═════ Data excerpts ═════

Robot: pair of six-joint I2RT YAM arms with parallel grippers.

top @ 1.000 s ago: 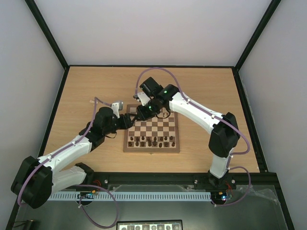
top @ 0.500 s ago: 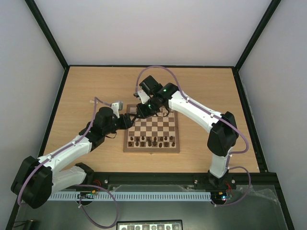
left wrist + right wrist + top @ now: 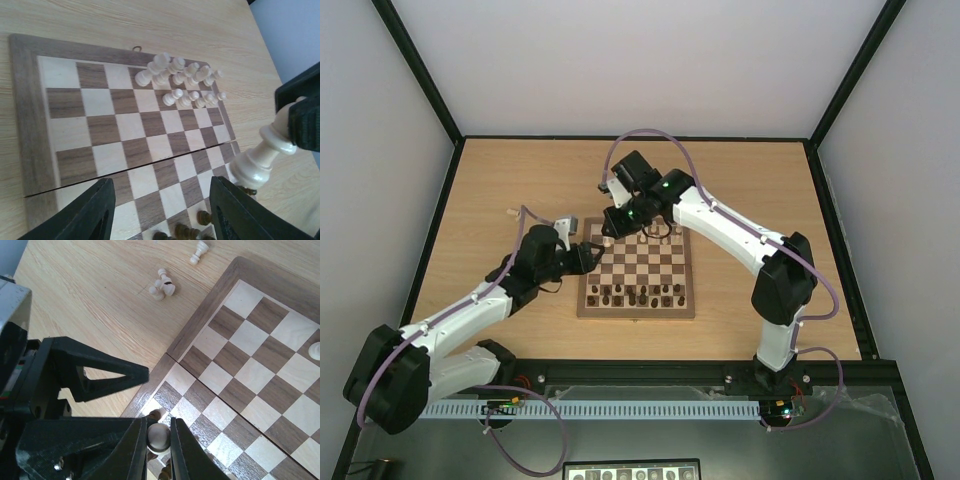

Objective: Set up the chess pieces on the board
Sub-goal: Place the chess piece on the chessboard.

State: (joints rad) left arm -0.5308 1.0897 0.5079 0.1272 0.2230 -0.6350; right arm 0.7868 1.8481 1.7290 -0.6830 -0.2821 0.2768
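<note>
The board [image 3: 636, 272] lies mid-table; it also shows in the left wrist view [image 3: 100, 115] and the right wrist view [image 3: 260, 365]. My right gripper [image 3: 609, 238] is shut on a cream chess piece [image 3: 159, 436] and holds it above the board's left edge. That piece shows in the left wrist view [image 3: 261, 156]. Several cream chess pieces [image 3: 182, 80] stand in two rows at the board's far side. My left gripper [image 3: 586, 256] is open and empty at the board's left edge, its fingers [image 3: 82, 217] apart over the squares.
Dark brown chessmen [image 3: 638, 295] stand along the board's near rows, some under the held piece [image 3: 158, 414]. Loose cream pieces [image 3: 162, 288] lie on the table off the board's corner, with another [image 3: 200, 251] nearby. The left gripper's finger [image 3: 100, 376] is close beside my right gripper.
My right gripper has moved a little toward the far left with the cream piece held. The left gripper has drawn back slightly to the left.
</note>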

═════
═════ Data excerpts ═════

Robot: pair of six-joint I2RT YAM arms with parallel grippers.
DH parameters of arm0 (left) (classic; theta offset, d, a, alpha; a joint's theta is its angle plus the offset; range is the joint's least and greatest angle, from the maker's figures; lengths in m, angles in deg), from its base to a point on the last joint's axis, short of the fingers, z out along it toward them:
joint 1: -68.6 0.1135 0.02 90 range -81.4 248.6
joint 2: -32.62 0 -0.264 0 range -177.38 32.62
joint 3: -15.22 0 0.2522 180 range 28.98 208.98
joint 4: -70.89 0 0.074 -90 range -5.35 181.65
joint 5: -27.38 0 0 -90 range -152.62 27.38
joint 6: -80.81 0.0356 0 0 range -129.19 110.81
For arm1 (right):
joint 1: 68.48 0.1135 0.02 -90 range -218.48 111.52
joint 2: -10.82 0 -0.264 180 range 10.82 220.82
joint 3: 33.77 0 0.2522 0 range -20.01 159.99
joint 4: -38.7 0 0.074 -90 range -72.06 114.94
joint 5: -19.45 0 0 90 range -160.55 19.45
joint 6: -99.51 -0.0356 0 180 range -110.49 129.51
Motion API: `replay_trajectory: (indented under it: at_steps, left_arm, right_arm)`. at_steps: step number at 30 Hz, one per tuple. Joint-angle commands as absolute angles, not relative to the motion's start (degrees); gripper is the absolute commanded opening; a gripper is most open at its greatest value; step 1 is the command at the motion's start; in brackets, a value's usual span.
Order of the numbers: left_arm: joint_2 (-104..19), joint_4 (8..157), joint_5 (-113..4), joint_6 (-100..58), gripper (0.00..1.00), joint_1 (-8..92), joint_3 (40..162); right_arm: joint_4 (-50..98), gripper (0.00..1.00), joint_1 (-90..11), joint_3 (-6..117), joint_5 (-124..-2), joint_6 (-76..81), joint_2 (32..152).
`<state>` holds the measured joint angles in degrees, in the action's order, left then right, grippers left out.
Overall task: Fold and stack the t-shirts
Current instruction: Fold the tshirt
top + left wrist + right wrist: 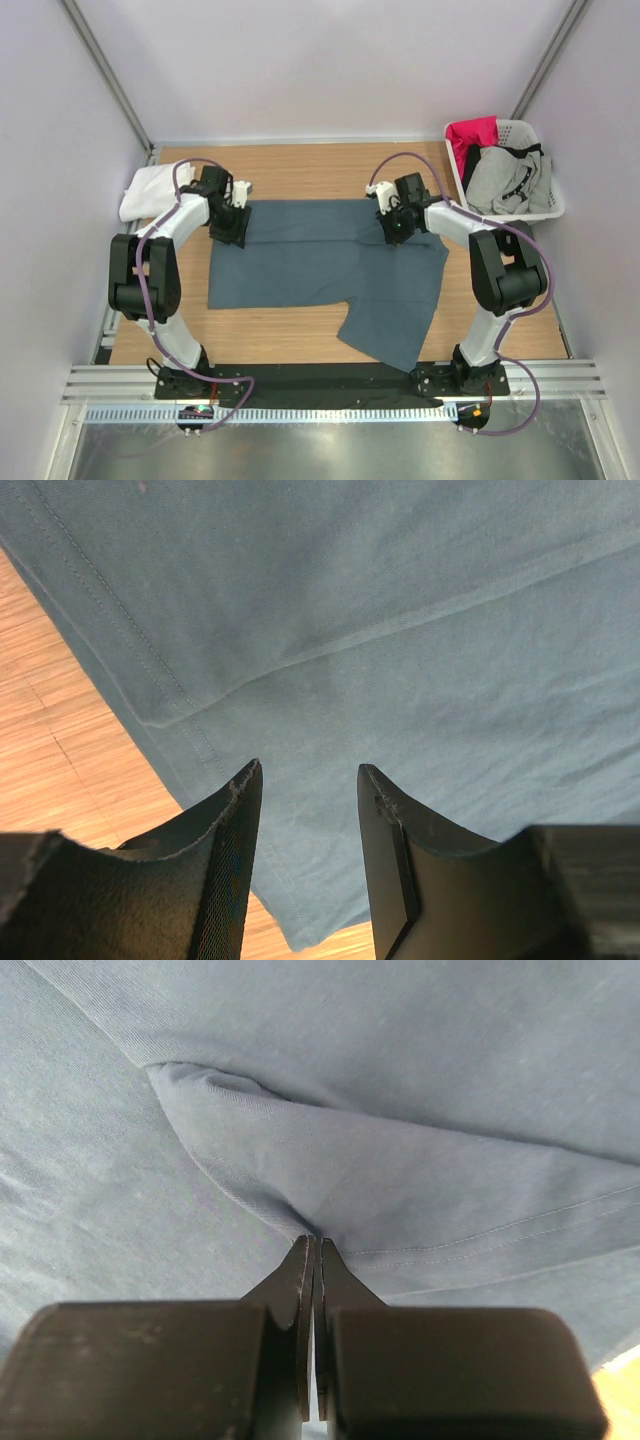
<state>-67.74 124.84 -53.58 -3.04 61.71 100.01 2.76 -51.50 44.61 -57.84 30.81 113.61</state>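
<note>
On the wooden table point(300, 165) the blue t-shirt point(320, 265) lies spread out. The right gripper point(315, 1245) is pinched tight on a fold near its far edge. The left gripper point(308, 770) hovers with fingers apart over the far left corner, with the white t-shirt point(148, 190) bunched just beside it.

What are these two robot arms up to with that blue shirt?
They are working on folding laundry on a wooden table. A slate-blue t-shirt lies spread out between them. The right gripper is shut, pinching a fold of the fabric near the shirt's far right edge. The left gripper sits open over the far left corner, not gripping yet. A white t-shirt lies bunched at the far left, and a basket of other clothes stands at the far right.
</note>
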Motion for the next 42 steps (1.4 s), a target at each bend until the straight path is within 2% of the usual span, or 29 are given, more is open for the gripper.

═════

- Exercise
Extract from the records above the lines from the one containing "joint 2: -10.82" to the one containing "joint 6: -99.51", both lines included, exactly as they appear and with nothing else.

- Written response
joint 2: -10.82 0 -0.264 180 range 10.82 220.82
joint 3: 33.77 0 0.2522 0 range -20.01 159.99
joint 4: -38.7 0 0.074 -90 range -72.06 114.94
joint 5: -19.45 0 0 90 range -160.55 19.45
joint 6: -99.51 -0.0356 0 180 range -110.49 129.51

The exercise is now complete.